_Problem requirements_
In your copy, each line below is repeated exactly and no image appears.
□ □ □ □ □
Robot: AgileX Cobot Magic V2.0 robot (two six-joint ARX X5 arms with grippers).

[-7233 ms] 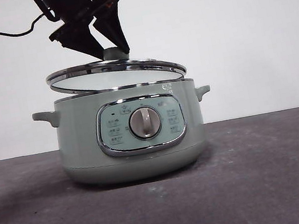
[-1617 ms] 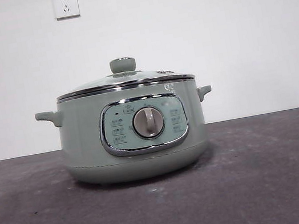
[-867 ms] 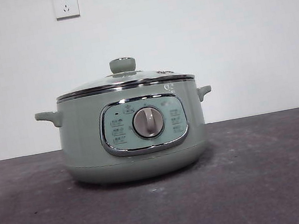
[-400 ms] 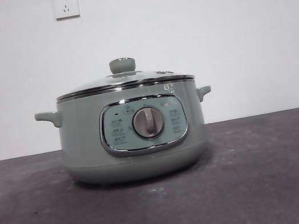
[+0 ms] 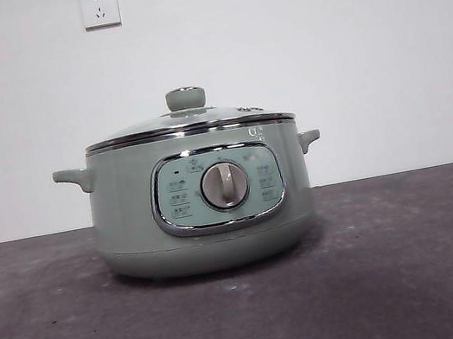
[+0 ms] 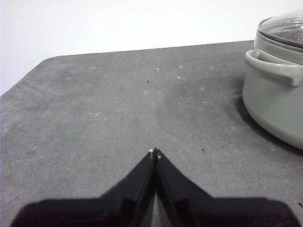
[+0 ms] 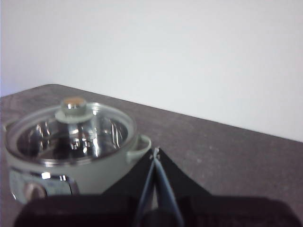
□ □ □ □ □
_Your response_
Robot: AgileX Cobot Magic V2.0 robot (two six-joint ARX X5 arms with grippers).

[-7233 ms] 
[-1617 ms] 
[-867 ms] 
[-400 ms] 
[+0 ms] 
[+0 ms] 
[+0 ms] 

What has been written completes the answer.